To just skim the headlines about China’s property sector is deceiving. Throughout 2007 the central government strived to control the housing market, introducing measure after measure in an attempt to tighten liquidity and stamp out speculation.
While life may have been hard in the high-end residential segment, which bore the brunt of these measures, the same cannot be said of high-end commercial property. A rising number of developers have begun diversifying their businesses to focus on offices for lease, rather than just apartments for sale.
Bigger and better office property is emerging – notably in Guangzhou, the city that aspires to become China’s southern business hub.
The Pearl River New City (PRNC) is the embodiment of this ambition: A 6.6 square-kilometer site that has been earmarked as the city’s new central business district (CBD). In due course, the skyline will be filled with skyscrapers, but for now it is the R&F Center – a grade A office tower built by Hong Kong-listed developer R&F – that dominates proceedings.
“In the past, Guangzhou has been behind the pace compared to the likes of Beijing and Shanghai, but in the last few years we have seen massive change,” said Alvin Lau, managing director for south China at international real estate consultancy CB Richard Ellis (CBRE).
“Shenzhen and Guangzhou are both building new CBDs and Guangzhou must push hard to remain competitive.”
Local strength
The significance of R&F Group in this push stretches beyond ownership of a trophy building in the PRNC. As of June 2007, R&F had 3.75 sq km of land under development across 22 projects nationwide. Guangzhou accounted for 1.63 sq km of the land and over half the projects.
While residential real estate remains the firm’s primary business, it has entered the commercial sphere in recent years with projects such as the R&F Center and two soon-to-open five-star hotels, the Ritz-Carlton and Grand Hyatt.
“We are looking to deliver investment property products every three or so years,” said Adrian Chan, assistant to the chairman of R&F Group. “We are building high-grade commercial sector properties at a time when the economy is booming but construction costs are still reasonable. In our view, these assets carry great potential in terms of valuation appreciation, as well as steady rental income.”
This premise is backed up by what appears to be rich potential for high-end commercial real estate in Guangzhou.
CBRE calculated that a record 860,000 sqm of newly completed office space came on to the market in 2007, 630,000 sqm of which was taken up by tenants. In the fourth quarter alone, over 250,000 sqm of prime office space was introduced. Average monthly rental for grade-A property rose 3.7% over the previous three months, outperforming the overall office market. The PRNC did even better, posting a rental increase of 8.2%.
What’s more, the investment yield on prime office space in Guangzhou currently stands at 8-9%, higher than in Beijing and Shanghai. This is largely a result of strong leasing demand from multinational corporations (MNCs), which can be tied to the economic strength of Guangdong province as a whole.
Lau expects a new wave of grade-A office property to arrive in 2009 and 2010. Despite talk of tough times ahead as the US economy continues to struggle, any slowdown in MNC demand for these new buildings is likely to be offset by a buoyant domestic market.
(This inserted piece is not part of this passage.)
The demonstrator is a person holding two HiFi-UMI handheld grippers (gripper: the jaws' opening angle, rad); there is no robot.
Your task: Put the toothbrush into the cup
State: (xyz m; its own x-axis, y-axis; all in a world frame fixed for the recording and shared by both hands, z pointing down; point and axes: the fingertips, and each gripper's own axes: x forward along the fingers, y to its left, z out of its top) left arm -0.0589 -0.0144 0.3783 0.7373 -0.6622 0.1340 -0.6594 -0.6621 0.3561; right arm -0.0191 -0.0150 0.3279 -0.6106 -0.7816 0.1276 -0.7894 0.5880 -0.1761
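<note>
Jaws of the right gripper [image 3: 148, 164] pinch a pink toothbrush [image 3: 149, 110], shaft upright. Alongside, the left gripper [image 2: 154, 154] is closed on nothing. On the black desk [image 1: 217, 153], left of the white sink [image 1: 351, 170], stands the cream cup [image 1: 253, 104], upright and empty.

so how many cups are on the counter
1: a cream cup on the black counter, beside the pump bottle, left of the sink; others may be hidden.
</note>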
According to Nigel Smith, CBRE’s executive director for office services in Greater China, where once multinationals occupied roughly two-thirds of the average high-end office tower, with local companies accounting for the remainder, now demand is showing signs of an equal balance.
Smith believes this is being driven by the fact that corporate China is far more brand-conscious – as well as substantially better off – than it once was. As such, having a nicer office than your direct competitor can be a big plus.
“Recently, we were working with a Chinese utility company that was looking to move into a premium building in a second-tier city – but they only wanted to take the top two floors, they were absolutely insistent,” he said. “When we asked them why, they just said: image.”
Reasons to lease
This need to stay ahead of the game runs contrary to the standard Chinese practice whereby a company buys the building it is based in. Most built-for-sale office towers can’t boast the specifications of leased premises. Fast-moving firms that buy also risk outgrowing a building before the ink dries on the purchase contract.
Furthermore, any company looking to purchase a grade-A office building must accept that, over time, improved properties will come on to the market. This could erode the status of the purchased building and reflect negatively on the company that owns and occupies it.
“There is this issue of ‘flight to quality’,” said Smith. “Because of the maturity of the market, there will be a trend of Chinese companies wanting to lease so they can hop into new buildings and maintain their image.”
As a prime location in Guangzhou’s emerging business hub, R&F Center is likely to be a draw for these image-conscious and upwardly mobile local firms. Beyond that, the challenge will be to retain these tenants once the competition intensifies in the PRNC. This is where service standards, the adaptability of the building and the quality of the surrounding infrastructure will come into play.
But the raw potential of this market is one of the reasons R&F remains so bullish about opportunities in first-tier cities.
“We see great potential in second-tier cities, but our view remains that the strongest growth will still come from first-tier cities,” said Chan. “This is where income growth and spending power – the overall economics – are strongest.”